Dans l’intervalle, le duc de La Vrillière, ministre de la maison du roi, avait mandé Beaumarchais pour lui ordonner d’aller à la campagne pendant quelques jours, et comme celui-ci protestait énergiquement contre un tel ordre, dont l’exécution, sous le coup des menaces du duc de Chaulnes, aurait compromis son honneur, le ministre lui avait ordonné de garder les arrêts chez lui jusqu’à ce qu’il eût rendu compte de l’affaire au roi. C’est dans cet état de choses que le tribunal des maréchaux de France avait successivement appelé devant lui les deux contendans. Beaumarchais n’avait pas eu de peine à prouver que tous ses torts consistaient à être préféré à un duc et pair par une jolie femme jouissant de sa liberté, ce qui n’était pas un crime capital, et, le résultat de l’instruction ayant été défavorable au duc de Chaulnes, ce dernier fut envoyé le 19 février, par lettre de cachet, au château de Vincennes. Le tribunal des maréchaux de France, ayant mandé une seconde fois Beaumarchais, lui déclara qu’il était libre et que ses arrêts étaient levés.

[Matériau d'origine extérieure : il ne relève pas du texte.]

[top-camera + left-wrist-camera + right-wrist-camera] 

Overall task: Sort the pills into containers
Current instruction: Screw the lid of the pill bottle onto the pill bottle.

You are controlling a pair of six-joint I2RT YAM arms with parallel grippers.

Tout cela était assez juste ; mais Beaumarchais, qui se défiait un peu de la justice humaine, passe chez le duc de La Vrillière pour lui demander si en effet il est libre. Ne le trouvant pas, il lui laisse un mot et va droit chez M. de Sartines pour lui adresser la même question. Le lieutenant de police lui répond qu’il est parfaitement libre ; alors seulement il se considère comme garanti de tout accident et s’aventure sur le pavé de Paris : il avait compté sans son hôte. Le très petit esprit du duc de La Vrillière s’offense de voir le tribunal des maréchaux de France lever au nom du roi des arrêts donnés par lui au nom du roi, et pour apprendre à ce tribunal à faire plus de cas de son autorité, le 24 février, toujours au nom du roi, il expédie Beaumarchais au For-l’Évêque. Peut-être aussi lui fit-on sentir qu’il était indécent qu’un duc et pair fût envoyé à Vincennes, et que le fils d’un horloger en fût quitte pour réparer de son mieux les avaries faites à son visage par le duc et pair.